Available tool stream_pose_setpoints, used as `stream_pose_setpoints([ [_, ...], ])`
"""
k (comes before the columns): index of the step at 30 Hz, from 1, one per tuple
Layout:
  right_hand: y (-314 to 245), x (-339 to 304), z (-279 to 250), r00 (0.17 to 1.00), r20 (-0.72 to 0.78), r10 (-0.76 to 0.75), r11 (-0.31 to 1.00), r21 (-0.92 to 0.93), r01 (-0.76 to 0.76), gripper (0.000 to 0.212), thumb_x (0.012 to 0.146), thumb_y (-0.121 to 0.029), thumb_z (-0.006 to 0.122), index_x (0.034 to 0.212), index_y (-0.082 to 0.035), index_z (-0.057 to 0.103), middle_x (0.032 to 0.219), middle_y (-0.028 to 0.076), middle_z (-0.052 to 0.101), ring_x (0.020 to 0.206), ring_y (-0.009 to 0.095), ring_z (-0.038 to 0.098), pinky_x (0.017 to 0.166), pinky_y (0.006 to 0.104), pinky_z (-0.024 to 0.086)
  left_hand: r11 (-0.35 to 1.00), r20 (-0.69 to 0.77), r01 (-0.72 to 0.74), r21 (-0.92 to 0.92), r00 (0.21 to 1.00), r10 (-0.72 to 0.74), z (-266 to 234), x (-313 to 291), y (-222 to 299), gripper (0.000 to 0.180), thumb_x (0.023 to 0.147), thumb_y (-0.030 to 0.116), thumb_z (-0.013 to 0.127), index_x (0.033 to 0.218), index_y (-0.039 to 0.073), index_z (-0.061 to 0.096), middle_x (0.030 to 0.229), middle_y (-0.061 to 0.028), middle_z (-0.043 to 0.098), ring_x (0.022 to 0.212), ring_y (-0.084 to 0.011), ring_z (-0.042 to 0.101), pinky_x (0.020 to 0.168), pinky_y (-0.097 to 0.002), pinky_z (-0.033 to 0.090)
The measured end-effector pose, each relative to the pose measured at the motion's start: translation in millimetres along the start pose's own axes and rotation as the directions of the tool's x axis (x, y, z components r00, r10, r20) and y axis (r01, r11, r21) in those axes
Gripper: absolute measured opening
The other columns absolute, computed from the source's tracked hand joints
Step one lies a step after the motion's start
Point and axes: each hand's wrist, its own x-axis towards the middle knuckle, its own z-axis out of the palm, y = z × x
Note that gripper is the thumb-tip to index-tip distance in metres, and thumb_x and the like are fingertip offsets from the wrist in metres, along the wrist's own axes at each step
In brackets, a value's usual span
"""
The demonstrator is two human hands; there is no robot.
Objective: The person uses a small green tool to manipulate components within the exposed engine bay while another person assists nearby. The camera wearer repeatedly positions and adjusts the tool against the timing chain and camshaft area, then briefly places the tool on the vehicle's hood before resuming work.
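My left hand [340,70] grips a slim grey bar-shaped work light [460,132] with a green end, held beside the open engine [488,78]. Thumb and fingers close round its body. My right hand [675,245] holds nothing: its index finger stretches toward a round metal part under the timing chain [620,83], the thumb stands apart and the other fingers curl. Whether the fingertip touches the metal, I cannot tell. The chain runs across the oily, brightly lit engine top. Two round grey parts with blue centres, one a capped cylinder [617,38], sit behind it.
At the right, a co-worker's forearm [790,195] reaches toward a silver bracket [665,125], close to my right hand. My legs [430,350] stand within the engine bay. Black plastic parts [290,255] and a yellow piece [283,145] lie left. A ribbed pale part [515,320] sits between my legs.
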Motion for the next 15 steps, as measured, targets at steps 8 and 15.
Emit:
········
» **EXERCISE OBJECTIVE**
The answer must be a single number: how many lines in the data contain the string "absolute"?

» **RESULT BELOW**
2